• EXERCISE OBJECTIVE:
The whole listing below needs to be retyped without a single change.

== DATA EXTRACT

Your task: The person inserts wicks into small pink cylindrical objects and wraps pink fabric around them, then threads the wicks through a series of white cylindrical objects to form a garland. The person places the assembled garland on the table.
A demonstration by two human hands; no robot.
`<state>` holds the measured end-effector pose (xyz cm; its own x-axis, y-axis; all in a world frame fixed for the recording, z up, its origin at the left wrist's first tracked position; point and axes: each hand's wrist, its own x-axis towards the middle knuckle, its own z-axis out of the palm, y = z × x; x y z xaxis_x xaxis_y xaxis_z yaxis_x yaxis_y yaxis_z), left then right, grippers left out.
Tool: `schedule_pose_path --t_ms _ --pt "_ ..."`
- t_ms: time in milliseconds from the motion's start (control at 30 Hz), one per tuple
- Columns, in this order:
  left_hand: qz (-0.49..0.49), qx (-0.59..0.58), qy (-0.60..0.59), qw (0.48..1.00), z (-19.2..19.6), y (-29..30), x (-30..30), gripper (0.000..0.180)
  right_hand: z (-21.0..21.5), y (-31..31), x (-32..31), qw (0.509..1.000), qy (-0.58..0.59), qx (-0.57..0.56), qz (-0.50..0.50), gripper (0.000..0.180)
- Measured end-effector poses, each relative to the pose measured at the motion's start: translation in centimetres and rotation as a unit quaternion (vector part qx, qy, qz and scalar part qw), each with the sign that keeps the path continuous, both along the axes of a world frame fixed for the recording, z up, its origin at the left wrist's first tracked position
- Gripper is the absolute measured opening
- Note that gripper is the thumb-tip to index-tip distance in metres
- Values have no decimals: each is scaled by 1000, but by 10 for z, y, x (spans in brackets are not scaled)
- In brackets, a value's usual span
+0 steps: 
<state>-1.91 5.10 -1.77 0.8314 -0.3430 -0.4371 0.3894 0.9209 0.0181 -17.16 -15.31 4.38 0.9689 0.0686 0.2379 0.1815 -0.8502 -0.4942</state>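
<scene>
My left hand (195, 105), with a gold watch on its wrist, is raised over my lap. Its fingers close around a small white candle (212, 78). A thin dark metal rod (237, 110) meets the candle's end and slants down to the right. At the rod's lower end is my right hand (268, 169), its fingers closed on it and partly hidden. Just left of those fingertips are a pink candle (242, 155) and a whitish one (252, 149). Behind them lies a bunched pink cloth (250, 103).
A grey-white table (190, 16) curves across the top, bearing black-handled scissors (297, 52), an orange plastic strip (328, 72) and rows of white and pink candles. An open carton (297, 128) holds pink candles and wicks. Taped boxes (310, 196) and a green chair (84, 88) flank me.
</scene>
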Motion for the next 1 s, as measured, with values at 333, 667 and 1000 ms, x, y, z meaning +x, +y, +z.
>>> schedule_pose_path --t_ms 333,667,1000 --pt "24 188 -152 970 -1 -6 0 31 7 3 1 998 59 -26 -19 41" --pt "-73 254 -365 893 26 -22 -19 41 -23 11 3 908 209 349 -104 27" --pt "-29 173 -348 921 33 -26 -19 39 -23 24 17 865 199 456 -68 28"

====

• RESULT FOR THIS TASK:
Your task: The person inserts wicks into small pink cylindrical objects and wraps pink fabric around them, then threads the wicks through a series of white cylindrical objects to form a garland. The person places the assembled garland on the table.
A demonstration by two human hands; no robot.
`<state>` holds the measured end-effector pose (xyz cm; its own x-axis, y-axis; all in a world frame fixed for the recording, z up, its origin at the left wrist's first tracked position; point and axes: each hand's wrist, its own x-axis towards the middle knuckle, its own z-axis out of the palm, y = z × x; x y z xaxis_x xaxis_y xaxis_z yaxis_x yaxis_y yaxis_z), left then right, grippers left out.
Tool: `schedule_pose_path --t_ms _ --pt "_ ..."`
- t_ms: time in milliseconds from the motion's start (control at 30 Hz), one per tuple
- Columns, in this order:
  left_hand: qz (-0.49..0.49), qx (-0.59..0.58), qy (-0.60..0.59), qw (0.48..1.00), z (-19.2..19.6), y (-29..30), x (-30..30), gripper (0.000..0.180)
  right_hand: z (-21.0..21.5), y (-31..31), x (-32..31), qw (0.509..1.000), qy (-0.58..0.59), qx (-0.57..0.56), qz (-0.50..0.50), gripper (0.000..0.180)
- Measured end-effector poses, each relative to the pose measured at the motion's start: translation in centimetres and rotation as a unit quaternion (vector part qx, qy, qz and scalar part qw), each with the sign that keeps the path continuous, both along the axes of a world frame fixed for the recording, z up, its origin at the left wrist's first tracked position
- Gripper is the absolute measured opening
- Note that gripper is the thumb-tip to index-tip distance in metres
- Values have no decimals: each is scaled by 1000, but by 10 for z, y, x (spans in brackets are not scaled)
- In brackets, a value's usual span
+0 steps: 
<state>-1.91 5.10 -1.77 0.8314 -0.3430 -0.4371 0.3894 0.9209 0.0181 -17.16 -15.31 4.38 0.9689 0.0686 0.2379 0.1815 -0.8502 -0.4942</state>
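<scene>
My left hand (195, 105), with a gold watch on its wrist, is raised over my lap. Its fingers close around a small white candle (212, 78). A thin dark metal rod (237, 110) meets the candle's end and slants down to the right. At the rod's lower end is my right hand (268, 169), its fingers closed on it and partly hidden. Just left of those fingertips are a pink candle (242, 155) and a whitish one (252, 149). Behind them lies a bunched pink cloth (250, 103).
A grey-white table (190, 16) curves across the top, bearing black-handled scissors (297, 52), an orange plastic strip (328, 72) and rows of white and pink candles. An open carton (297, 128) holds pink candles and wicks. Taped boxes (310, 196) and a green chair (84, 88) flank me.
</scene>
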Motion for the next 1 s, as measured, with values at 333, 667 and 1000 ms, x, y, z meaning +x, +y, +z.
>>> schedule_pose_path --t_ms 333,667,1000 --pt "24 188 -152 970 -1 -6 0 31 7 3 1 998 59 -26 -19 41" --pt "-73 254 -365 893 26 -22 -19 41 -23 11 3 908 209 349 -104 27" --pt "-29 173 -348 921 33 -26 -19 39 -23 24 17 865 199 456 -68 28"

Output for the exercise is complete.